El detenido, coronel Herbert von Hakenau, se ha apoderado hoy, durante el paseo cotidiano, de la pistola del Obergefreiter de servicio, Egon Stever. Obergefreiter del 3.er Regimiento de Caballería. Pese a una intervención inmediata, el detenido ha conseguido apuntar la pístala contra su sien derecha y pegarse un balazo morid. El cuerpo ha sido retirado inmediatamente y depositado en su celda, iras de lo cual se ha llamado al médico.

M. STAHLSCHMIDT.

Haupt-un Stabsfeldwebel.

Habían enviado a buscar un médico para obtener un certificado de defunción. Acudió un médico aspirante, un idiota que no entendía nada. Empujó con la bota izquierda el delgado cuerpo del coronel y le pidió a Stever que le tomara el pulso.

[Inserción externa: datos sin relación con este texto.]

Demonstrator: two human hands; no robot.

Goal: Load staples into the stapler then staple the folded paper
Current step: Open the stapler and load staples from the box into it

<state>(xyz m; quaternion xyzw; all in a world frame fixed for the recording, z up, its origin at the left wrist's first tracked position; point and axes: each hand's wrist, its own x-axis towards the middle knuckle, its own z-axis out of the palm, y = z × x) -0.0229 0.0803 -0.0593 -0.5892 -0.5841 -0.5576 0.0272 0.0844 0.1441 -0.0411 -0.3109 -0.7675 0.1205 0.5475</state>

– Está muerto, mi teniente -anunció Stever.

– Eso parece -contestó el aspirante, mientras cogía la estilográfica que el Verraco le alargaba.

Con gran alivio de todo el mundo, firmó el certificado de defunción. Como causa de la muerte indicaba suicidio por disparo en la sien derecha. Cráneo roto. Muerte inmediata.

Enterraron al coronel en el cementerio de los criminales. La Gestapo cuidó de ello. Se dio un número a su tumba. Se escribió la palabra «secreto» en todos sus documentos, y se les hizo desaparecer en el gran expediente llamado «gekados». Nadie sería ya capaz de localizar su tumba.

El Verraco descartó estos divertidos pensamiento, se volvió hacia el teniente Ohlsen, y ordenó:

– Quítese la ropa, prisionero. Póngala en dos sillas: la exterior, a la derecha; la interior, a la izquierda. Las botas entre las dos sillas. Orden, por favor.

Acechó un momento al teniente Ohlsen. Con gran decepción por su parte, éste no reaccionó. Aquel teniente de Tanques era un imbécil. No serviría como diversión. Asunto rutinario. Mortalmente aburrido. Permanecería en su celda, sería interrogado, se ceñiría al reglamento. Los tipos del tribunal vendrían a verle y ensuciarían diez páginas con sus tonterías. Una pérdida de tiempo. Lo mismo ocurriría con la sentencia. Con o sin proceso. Con mucha probabilidad, la pena de muerte. Vendrían a buscarle una mañana, hacia las siete. Doce hombres de la guardia. Tipos apuestos, con botas bien lustradas y equipos relucientes. Bromearían para disimular su nerviosismo. Todos querían dárselas de duros, pero se ensuciaban en los calzones de puro miedo. Le cargarían en la carreta de Bremen. Al llegar allí, le sujetarían a un poste, le colgarían un cartón blanco en el pecho. Y un nuevo prisionero ocuparía inmediatamente su calabozo.